Sloan only attended the party because whispers around the office about her antisocial behavior were no longer whispers. The same story her whole life. Because she was quiet. Because people made her nervous. So, there she was, slightly buzzed, overwhelmed with anxiety, awkwardly avoiding eye-contact in a bar full of coworkers and strangers. All so Monday at the pension office she could say, Hey, look at me. I can function in society. I’m one of you.
Unfortunately, she found herself cornered, scrunching her nose at the Merlot-breath of a fidgety man whom she recognized from city planning, listening politely as he pontificated on his preference for the views in Sonoma over Napa, the beautiful expanse of night skies over vineyards. Breathtaking stargazing. He spoke of planets and comets. The universe and its mysteries. What was the strangest thing she’d ever seen in the cosmos, he wanted to know.

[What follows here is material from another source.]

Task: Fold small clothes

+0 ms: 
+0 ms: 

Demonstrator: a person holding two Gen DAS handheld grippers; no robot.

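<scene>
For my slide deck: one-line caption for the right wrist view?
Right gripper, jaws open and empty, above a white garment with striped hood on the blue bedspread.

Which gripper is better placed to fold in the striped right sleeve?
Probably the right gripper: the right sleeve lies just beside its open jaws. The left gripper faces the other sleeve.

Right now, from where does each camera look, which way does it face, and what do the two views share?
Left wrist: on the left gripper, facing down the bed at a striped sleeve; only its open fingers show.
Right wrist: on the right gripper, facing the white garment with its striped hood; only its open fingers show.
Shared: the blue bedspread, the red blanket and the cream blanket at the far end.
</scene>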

She entered his name into her phone as Mark, though she wasn’t sure that was right. She didn’t really care. He pushed to exchange numbers after Janice had stumbled over and made a drunken show of asking, Darling, how do you survive being single? Never married? Crazy. No long-term relationships? Unbelievable. What do you do on Friday nights? Saturday nights? What the hell do you do for the holidays? What’s the plan for, gasp, the rest of your life?

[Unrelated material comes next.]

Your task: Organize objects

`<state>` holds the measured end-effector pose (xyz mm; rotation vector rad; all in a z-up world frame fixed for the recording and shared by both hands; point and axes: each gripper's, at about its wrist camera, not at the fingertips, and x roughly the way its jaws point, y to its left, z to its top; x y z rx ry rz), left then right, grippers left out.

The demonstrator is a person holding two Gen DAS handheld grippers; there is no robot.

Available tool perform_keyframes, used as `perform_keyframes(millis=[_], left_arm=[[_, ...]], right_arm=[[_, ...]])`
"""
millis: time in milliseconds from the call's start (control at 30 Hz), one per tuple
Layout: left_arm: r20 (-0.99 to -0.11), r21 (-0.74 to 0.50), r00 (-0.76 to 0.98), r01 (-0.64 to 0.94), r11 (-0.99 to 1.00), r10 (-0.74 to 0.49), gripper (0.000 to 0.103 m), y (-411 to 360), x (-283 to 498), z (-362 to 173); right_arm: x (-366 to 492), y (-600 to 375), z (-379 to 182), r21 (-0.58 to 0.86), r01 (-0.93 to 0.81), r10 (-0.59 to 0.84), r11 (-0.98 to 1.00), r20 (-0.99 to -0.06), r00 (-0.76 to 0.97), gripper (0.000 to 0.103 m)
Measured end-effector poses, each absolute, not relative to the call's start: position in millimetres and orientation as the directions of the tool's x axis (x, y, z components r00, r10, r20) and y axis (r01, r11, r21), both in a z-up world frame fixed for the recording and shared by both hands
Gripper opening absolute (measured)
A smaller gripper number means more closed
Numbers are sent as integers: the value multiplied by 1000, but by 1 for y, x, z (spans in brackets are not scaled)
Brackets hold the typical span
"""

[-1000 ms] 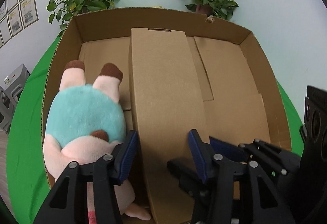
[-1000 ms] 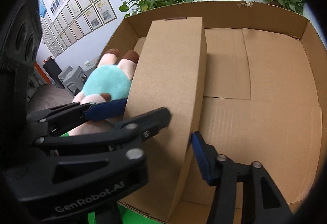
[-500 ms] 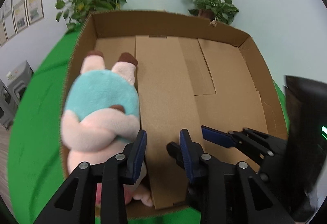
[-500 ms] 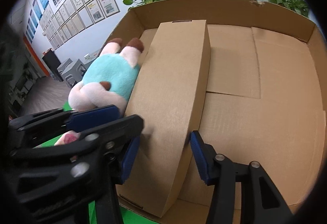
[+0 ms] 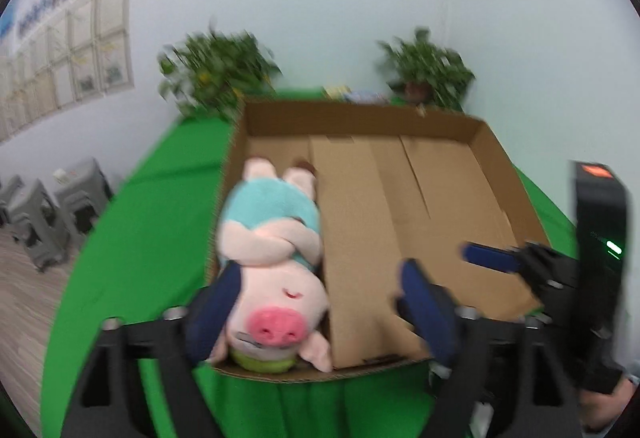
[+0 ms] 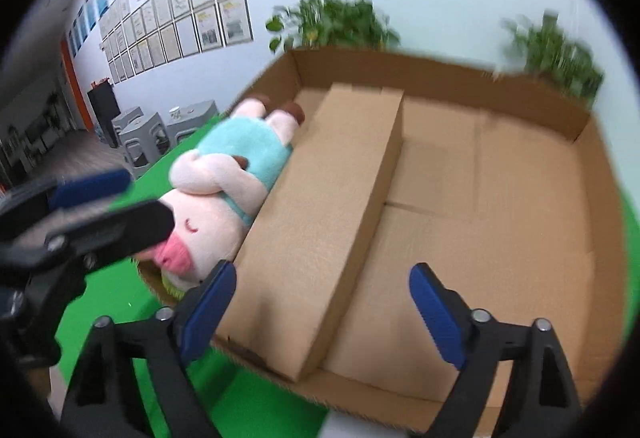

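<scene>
A large open cardboard tray rests on a green cloth. Inside at its left lies a plush pig in a teal shirt, snout toward me. Beside it lies a long closed cardboard box. My left gripper is open and empty, above the tray's near edge. My right gripper is open and empty, above the near end of the long box. Each gripper shows in the other's view, the right and the left.
The green cloth covers the table around the tray. Two potted plants stand behind the tray by the wall. Grey stools stand on the floor at left. The tray's right half holds nothing.
Both grippers have pulled back and up from the long box and opened wider. The box and pig stay lying in the tray.
</scene>
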<state>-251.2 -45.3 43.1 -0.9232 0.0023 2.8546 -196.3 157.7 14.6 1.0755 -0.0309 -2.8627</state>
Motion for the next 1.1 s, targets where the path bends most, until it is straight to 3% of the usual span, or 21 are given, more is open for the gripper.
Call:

Mark, or whatever his name was, must have sensed how uncomfortable the exchange made her, as obvious as if Janice had thrown a glass of wine in her face. He consoled her, as if he could read her mind, saying choosing to remain partnerless or wanting to no-show a stupid divorce party didn’t make her inhuman.
He continued, unprompted, explaining he often felt like the human equivalent of Pluto at parties, as if he were composed primarily of ice, downgraded from planet status, exiled from the group. He gazed at her in the way she imagined he marveled at the night sky, a way that left her feeling exposed. With a saucy wink, he promised to text her a photo of something she’d like. She dry-heaved at the thought of his penis. She franticly excused herself and escaped to the bathroom, locking herself inside the tiny room where she breathed deep through her nose and blew slowly out of her mouth.

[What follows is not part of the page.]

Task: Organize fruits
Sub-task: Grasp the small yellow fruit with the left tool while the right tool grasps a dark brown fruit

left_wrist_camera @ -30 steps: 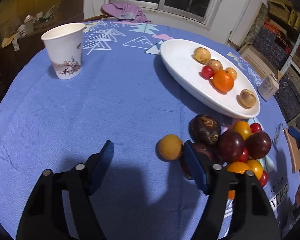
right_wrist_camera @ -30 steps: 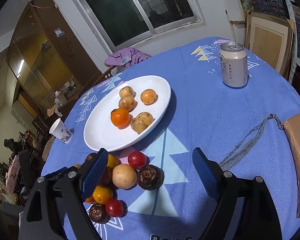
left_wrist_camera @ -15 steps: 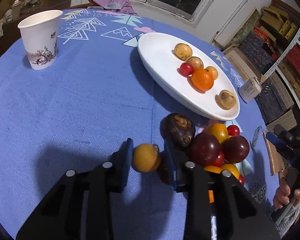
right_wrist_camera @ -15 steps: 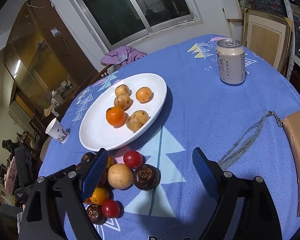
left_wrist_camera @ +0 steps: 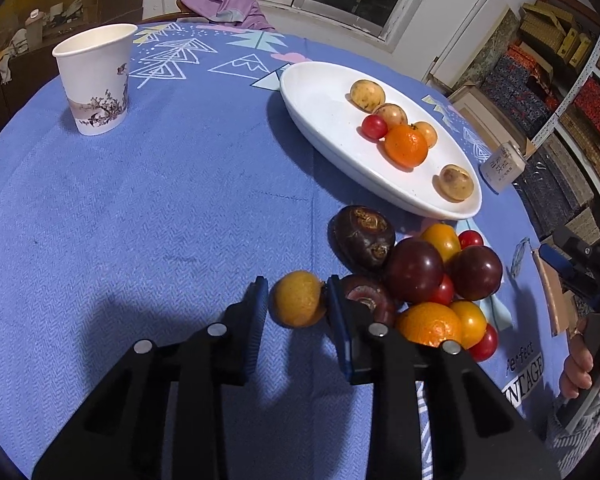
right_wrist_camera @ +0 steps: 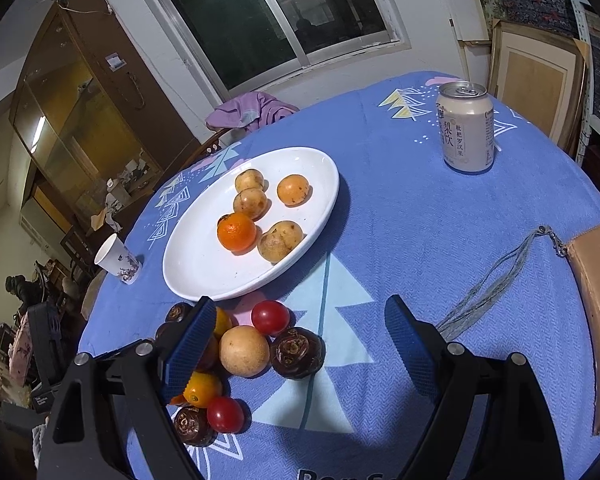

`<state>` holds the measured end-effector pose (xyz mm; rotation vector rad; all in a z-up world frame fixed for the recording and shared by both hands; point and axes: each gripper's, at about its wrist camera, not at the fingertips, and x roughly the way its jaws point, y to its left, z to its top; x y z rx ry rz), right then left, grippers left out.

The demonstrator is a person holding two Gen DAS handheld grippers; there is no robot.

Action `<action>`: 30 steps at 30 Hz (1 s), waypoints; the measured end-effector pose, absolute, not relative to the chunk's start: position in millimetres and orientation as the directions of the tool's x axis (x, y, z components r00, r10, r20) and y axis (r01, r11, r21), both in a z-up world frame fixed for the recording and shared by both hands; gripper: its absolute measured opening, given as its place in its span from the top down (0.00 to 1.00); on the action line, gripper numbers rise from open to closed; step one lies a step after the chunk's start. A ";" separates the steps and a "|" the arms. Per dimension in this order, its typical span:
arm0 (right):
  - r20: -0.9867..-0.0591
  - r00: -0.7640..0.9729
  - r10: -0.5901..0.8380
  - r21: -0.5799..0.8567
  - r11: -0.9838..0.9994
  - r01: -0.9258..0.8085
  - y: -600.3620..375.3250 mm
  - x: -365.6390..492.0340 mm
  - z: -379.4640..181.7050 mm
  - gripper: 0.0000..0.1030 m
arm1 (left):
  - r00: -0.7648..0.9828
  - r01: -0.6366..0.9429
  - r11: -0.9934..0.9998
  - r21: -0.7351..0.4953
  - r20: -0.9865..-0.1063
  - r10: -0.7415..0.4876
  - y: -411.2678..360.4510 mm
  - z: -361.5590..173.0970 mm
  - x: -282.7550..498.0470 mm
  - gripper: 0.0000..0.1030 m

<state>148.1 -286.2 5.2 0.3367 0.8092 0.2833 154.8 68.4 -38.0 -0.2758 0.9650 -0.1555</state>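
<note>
while its two blue pads press on either side of a small yellow-orange fruit (left_wrist_camera: 298, 299), the left gripper (left_wrist_camera: 296, 300) holds that fruit just above the blue tablecloth (left_wrist_camera: 160, 208), with a shadow on the cloth beneath. just to the right of its right pad lies the pile of loose fruit (left_wrist_camera: 416, 276): dark brown chestnut-like ones, deep red plums, small red tomatoes, a mandarin and yellow-orange pieces, all crowded together and touching. ahead of the gripper and to its right sits the white oval plate (left_wrist_camera: 324, 108), holding an orange mandarin (left_wrist_camera: 406, 146), a small red tomato, and several tan speckled fruits. far ahead to the left stands a paper cup (left_wrist_camera: 94, 80), upright, well apart from everything else.

the right gripper (right_wrist_camera: 296, 344) hangs with its jaws spread wide and nothing between the pads. its left pad sits over the edge of the same pile, where a tan round fruit (right_wrist_camera: 244, 350), a red tomato (right_wrist_camera: 270, 317) and a dark chestnut-like fruit (right_wrist_camera: 297, 352) lie touching one another between the two fingers but lower, on the cloth. the plate is ahead and slightly left of it. a drink can (right_wrist_camera: 466, 126) stands upright far ahead to the right, and a tan pouch (right_wrist_camera: 598, 300) with a grey cord lies at the right, beside the right finger. a person's hand (left_wrist_camera: 580, 364) grips the handle of the right gripper at the edge of the left wrist view.
</note>
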 end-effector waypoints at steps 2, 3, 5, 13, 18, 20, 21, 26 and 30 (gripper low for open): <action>-0.656 0.656 0.372 0.401 0.909 -0.115 -286.5 148.2 5.0 0.15 | 0.571 0.017 0.959 -0.285 -0.784 -0.243 65.7 -37.6 153.6 0.74; -0.656 0.656 0.373 0.402 0.908 -0.114 -286.5 148.2 5.2 0.15 | 0.577 0.021 0.962 -0.274 -0.782 -0.235 63.9 -37.7 153.0 0.73; -0.655 0.656 0.374 0.403 0.908 -0.116 -286.9 147.9 5.3 0.15 | 0.588 0.023 0.968 -0.251 -0.780 -0.216 61.3 -37.8 152.6 0.74; -0.657 0.655 0.374 0.388 0.912 -0.132 -284.4 145.3 4.1 0.15 | 0.657 -0.009 0.984 -0.179 -0.743 -0.129 70.0 -22.1 136.4 0.74; -0.671 0.639 0.375 0.348 0.921 -0.176 -277.9 134.3 -0.6 0.15 | 0.652 -0.062 0.973 -0.220 -0.747 -0.128 96.4 -24.7 127.1 0.74; -0.679 0.633 0.372 0.320 0.926 -0.201 -273.1 126.8 -3.8 0.15 | 0.644 -0.072 0.968 -0.241 -0.752 -0.140 100.6 -26.7 128.5 0.74; -0.683 0.631 0.369 0.304 0.928 -0.213 -270.4 124.6 -5.4 0.15 | 0.643 -0.070 0.968 -0.242 -0.752 -0.141 100.3 -27.1 128.6 0.74; -0.719 0.598 0.354 0.261 0.935 -0.240 -258.6 123.8 -18.0 0.16 | 0.650 -0.047 0.972 -0.229 -0.746 -0.144 93.6 -24.9 126.1 0.74; -0.738 0.593 0.322 0.236 0.947 -0.220 -257.8 128.9 -25.1 0.26 | 0.646 -0.047 0.972 -0.232 -0.749 -0.148 93.0 -26.1 126.6 0.74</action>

Her phone thrummed abruptly on her thighs as she sat on the toilet. A text notification. An image. Not unexpected, but definitely unsolicited. A belch tasting of spoiled Moscato. She was in no rush to see a dick pic. A phallic nightmare. A mess of pubes and a beet-red tip as if ashamed of its owner.
Of course, Sloan didn’t have to open the image, but isn’t that what people did? Would Janice? Sloan didn’t know. Exhausting, constantly performing to meet others’ expectations. Well, all her social interactions were performative. She opened the image and readied herself, except, nothing could have prepared her for what she saw, which was most definitely not a dick pic. Still, she couldn’t say the image was any less shocking.
A picture taken from the ground looking up at a black canvas of sky, dark clouds silvered at their edges, and peeking through the clouds…what? A metal ball? An eerie light encircling it, an ethereal glow. Some sort of blimp or drone? No. Instinctively, she knew the ball wasn’t either of those things.
Another text followed. What do you think?
The silver ball could be a UFO. That’s what she thought it was supposed to be. It looked small, as far as she could tell, without more perspective. If aliens were human size, it probably accommodated a single traveler. A tiny world unto itself.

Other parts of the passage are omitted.